### BRIEF
Below are the entries; give again exactly the lines from the one mentioning "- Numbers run" through the one mentioning "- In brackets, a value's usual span", inclusive.

***** EXERCISE DATA

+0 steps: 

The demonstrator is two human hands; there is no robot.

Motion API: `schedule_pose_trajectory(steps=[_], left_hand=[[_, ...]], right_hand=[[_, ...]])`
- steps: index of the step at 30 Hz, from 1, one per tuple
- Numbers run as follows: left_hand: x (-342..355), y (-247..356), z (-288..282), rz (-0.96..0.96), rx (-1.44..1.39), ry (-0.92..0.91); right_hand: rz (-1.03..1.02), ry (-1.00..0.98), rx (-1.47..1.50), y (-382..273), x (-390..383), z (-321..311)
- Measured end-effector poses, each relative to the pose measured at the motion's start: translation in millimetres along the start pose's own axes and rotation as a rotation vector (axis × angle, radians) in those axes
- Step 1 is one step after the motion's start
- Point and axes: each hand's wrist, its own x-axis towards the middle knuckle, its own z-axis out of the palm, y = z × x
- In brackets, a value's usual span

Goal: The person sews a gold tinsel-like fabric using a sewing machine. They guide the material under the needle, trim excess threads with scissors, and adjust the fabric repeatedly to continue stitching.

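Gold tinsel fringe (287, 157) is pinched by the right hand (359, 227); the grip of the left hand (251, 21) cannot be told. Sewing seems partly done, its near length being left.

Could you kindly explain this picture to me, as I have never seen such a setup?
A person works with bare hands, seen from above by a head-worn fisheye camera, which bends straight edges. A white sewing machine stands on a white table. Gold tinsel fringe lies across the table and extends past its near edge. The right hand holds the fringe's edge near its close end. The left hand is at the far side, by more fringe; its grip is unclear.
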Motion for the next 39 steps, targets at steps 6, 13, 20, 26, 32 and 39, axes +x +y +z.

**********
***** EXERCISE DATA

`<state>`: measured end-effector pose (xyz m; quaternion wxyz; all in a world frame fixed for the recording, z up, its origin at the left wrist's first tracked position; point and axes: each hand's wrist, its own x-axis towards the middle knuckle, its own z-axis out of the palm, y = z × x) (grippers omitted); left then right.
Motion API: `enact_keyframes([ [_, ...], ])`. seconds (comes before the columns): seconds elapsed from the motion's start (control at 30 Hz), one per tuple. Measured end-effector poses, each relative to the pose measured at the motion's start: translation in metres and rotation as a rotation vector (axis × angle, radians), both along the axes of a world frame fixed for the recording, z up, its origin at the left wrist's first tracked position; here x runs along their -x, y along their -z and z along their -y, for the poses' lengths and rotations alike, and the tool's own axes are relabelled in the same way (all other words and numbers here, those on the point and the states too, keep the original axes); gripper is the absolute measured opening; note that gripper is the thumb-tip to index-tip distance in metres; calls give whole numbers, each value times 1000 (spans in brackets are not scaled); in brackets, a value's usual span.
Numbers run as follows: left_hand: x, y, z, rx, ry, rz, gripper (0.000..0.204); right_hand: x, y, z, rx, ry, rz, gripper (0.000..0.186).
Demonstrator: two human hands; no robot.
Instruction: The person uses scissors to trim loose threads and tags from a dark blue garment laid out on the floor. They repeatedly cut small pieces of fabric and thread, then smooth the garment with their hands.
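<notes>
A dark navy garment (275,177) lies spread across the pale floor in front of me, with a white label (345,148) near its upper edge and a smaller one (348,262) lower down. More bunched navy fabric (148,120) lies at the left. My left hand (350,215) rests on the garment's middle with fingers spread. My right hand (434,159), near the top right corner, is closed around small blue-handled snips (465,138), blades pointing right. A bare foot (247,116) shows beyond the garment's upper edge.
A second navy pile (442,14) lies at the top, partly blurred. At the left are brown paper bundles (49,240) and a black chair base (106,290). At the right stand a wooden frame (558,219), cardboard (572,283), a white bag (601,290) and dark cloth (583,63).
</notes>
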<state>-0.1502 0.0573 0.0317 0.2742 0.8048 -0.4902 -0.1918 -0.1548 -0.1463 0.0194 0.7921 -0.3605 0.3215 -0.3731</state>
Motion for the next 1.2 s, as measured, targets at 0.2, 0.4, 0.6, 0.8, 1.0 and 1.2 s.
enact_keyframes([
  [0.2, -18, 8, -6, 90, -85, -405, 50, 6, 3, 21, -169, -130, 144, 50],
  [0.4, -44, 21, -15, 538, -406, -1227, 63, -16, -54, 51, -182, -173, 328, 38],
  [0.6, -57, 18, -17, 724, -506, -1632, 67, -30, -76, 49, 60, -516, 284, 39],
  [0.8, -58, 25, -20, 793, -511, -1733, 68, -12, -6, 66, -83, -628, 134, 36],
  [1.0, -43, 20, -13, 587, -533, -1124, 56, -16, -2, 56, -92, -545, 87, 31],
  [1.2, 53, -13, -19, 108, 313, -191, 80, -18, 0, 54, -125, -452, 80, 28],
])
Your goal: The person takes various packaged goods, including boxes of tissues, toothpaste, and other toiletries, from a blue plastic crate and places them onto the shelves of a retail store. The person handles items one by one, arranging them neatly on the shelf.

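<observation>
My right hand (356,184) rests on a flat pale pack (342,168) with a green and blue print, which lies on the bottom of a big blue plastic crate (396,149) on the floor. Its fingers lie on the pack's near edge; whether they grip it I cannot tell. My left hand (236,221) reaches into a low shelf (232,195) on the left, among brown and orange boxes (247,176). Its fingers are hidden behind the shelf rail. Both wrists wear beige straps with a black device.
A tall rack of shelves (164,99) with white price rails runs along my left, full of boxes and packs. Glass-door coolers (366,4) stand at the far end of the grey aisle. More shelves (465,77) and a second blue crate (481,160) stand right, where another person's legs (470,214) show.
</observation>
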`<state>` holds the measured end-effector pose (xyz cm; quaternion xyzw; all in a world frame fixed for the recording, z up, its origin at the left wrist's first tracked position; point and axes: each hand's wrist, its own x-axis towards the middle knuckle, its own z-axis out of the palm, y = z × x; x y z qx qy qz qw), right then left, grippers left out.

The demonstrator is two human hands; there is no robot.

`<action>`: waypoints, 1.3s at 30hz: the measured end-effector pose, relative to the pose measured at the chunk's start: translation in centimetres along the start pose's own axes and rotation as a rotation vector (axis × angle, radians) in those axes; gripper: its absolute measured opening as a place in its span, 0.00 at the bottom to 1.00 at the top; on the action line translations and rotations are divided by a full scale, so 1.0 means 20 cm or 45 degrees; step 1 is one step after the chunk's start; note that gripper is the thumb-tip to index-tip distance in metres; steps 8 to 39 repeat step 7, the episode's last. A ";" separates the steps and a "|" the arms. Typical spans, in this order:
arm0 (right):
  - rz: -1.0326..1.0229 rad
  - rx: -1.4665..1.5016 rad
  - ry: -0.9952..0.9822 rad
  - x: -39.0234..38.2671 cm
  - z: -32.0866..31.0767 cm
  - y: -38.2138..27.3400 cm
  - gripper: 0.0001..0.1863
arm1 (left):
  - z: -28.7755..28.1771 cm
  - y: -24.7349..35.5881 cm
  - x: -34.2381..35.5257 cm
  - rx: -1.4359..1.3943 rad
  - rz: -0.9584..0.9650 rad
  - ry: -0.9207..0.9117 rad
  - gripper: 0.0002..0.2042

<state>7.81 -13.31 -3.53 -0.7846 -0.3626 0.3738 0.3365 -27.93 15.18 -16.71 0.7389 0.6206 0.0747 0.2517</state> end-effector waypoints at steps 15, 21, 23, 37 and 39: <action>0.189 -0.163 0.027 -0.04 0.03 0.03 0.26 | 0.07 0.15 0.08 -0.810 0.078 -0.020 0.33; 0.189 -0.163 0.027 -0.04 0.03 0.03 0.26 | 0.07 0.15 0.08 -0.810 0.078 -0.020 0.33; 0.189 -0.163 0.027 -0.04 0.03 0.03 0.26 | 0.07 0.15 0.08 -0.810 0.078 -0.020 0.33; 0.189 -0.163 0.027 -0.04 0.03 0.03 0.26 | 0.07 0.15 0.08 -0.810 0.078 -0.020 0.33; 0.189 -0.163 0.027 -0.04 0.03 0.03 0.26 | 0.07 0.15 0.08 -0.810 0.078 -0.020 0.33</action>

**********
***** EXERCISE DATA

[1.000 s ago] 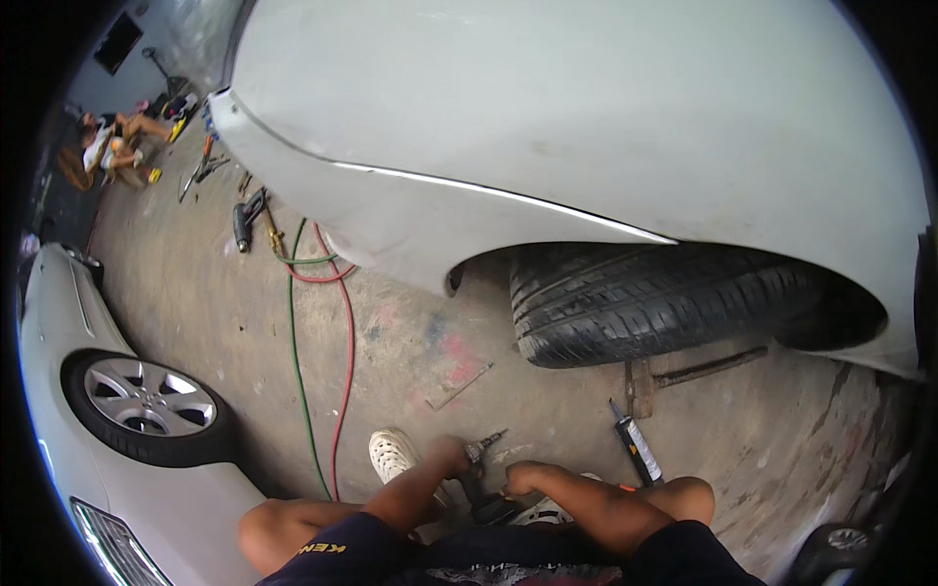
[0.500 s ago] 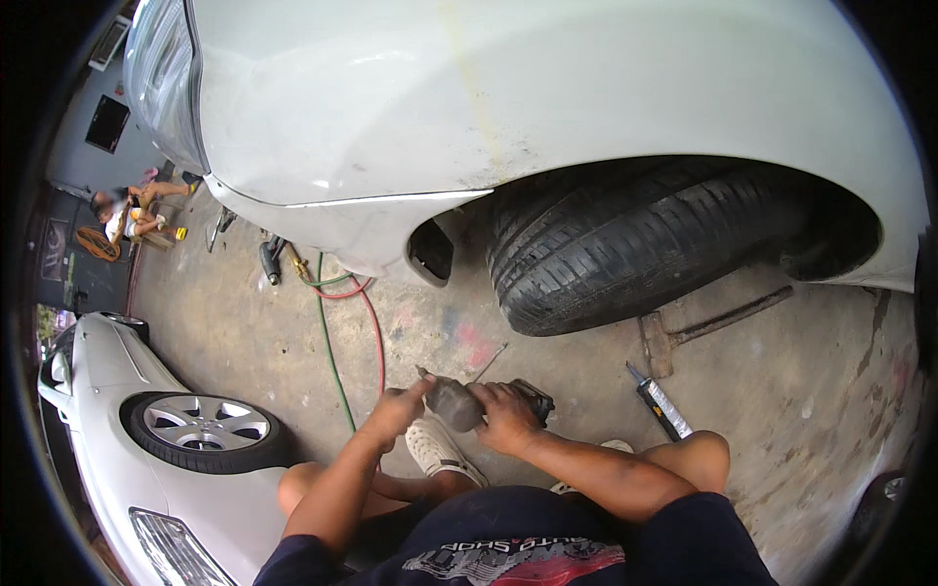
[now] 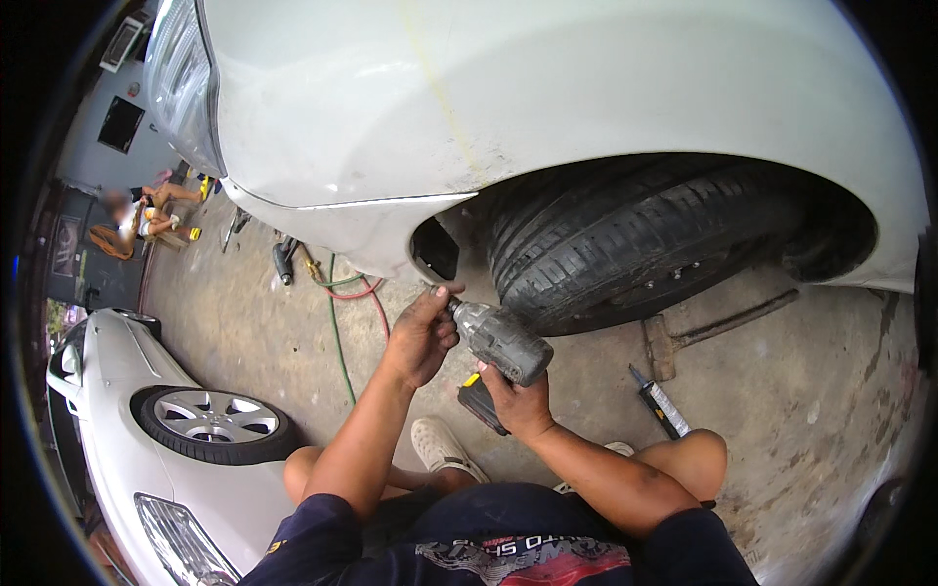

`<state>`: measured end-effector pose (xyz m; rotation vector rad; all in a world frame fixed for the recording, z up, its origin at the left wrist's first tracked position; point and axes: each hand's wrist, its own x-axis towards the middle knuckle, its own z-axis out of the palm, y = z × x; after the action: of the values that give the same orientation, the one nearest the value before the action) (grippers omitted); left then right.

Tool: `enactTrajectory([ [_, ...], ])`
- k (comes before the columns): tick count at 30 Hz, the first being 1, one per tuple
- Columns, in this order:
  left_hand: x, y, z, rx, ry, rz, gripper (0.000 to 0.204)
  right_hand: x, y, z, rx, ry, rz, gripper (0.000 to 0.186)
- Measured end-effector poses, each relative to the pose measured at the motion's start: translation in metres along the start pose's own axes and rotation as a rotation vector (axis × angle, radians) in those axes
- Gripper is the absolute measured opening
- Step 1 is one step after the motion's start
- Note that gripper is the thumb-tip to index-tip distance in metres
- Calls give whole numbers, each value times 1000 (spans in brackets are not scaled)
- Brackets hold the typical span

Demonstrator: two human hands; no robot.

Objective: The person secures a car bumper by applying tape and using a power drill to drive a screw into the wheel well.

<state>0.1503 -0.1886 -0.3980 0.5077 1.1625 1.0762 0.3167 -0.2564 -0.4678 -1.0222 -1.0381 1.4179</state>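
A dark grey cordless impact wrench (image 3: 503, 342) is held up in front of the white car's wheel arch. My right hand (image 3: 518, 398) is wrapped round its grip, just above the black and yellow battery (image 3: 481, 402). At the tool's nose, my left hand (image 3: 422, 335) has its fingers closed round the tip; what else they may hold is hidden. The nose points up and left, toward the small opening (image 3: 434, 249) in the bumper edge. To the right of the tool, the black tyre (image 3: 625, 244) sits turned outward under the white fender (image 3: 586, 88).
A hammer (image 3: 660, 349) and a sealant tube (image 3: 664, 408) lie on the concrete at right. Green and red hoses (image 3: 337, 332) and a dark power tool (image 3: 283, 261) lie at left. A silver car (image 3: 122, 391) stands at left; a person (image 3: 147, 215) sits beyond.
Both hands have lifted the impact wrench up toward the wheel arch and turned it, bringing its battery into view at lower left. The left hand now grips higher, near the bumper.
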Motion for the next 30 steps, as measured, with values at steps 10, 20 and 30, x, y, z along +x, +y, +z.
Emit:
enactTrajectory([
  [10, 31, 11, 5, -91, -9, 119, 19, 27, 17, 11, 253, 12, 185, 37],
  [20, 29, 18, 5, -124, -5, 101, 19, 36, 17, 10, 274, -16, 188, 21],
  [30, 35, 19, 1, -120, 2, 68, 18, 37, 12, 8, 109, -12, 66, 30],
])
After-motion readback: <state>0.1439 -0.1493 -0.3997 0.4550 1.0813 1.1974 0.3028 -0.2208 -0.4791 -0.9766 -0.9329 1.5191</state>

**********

### SOLUTION TO THIS TASK
- Numbers run as follows: left_hand: x (-342..355), y (-247..356), z (-288..282), rz (-0.96..0.96), rx (-1.44..1.39), ry (-0.92..0.91); right_hand: rz (-1.03..1.02), ry (-1.00..0.98), rx (-1.47..1.50), y (-382..273), x (-390..383), z (-321..311)
- Measured end-effector poses, each relative to the pose measured at the motion's start: translation in millimetres along the start pose's own axes and rotation as a rotation vector (axis × angle, radians) in those axes
- Step 1 is one step after the motion's start
- Point and axes: each hand's wrist, its own x-axis towards the middle knuckle, its own z-axis out of the palm, y = z × x
- In brackets, a value's usual span

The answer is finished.